• _TASK_
Copy out each line of the material that includes the word "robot".

• _THE INPUT_
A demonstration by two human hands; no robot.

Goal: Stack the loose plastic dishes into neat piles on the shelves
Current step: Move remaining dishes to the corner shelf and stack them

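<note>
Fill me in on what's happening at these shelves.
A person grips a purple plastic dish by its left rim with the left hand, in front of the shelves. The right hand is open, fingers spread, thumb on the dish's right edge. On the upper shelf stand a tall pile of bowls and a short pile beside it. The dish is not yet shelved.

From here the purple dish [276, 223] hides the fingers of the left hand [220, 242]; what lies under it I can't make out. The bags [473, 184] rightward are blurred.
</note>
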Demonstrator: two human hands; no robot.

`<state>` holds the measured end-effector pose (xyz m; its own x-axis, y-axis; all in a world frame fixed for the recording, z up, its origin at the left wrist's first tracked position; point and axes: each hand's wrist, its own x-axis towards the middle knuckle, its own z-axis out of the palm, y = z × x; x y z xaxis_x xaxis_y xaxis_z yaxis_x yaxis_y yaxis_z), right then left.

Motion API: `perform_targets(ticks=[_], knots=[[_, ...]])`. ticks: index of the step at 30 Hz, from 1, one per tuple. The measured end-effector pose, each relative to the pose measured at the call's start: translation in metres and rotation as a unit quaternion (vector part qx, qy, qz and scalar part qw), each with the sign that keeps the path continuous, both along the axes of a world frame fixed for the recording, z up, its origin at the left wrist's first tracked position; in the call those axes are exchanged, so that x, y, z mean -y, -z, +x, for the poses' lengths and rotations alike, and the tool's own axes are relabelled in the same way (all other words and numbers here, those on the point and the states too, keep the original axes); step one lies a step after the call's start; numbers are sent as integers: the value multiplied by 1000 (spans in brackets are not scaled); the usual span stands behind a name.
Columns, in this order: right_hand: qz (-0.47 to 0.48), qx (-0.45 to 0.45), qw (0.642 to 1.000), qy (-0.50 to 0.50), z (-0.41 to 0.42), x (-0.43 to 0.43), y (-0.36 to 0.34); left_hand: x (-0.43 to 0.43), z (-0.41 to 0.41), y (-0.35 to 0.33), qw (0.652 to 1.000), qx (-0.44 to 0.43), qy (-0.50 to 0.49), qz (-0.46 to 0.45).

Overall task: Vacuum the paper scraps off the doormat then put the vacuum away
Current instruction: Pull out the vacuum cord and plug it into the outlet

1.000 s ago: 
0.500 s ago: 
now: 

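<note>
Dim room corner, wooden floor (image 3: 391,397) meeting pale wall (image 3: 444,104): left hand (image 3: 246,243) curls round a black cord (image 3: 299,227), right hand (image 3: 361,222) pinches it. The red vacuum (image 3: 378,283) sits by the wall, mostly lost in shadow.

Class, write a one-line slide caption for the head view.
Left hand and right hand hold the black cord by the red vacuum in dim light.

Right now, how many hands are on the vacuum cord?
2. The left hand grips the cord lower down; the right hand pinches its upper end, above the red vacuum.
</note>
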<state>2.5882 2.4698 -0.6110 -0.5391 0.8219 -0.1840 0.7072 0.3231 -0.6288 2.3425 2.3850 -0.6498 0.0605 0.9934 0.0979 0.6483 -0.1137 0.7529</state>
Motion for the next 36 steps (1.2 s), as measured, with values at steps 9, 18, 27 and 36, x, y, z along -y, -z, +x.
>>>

• _ANSWER AREA_
A demonstration by two human hands; no robot.
Demonstrator: two human hands; no robot.

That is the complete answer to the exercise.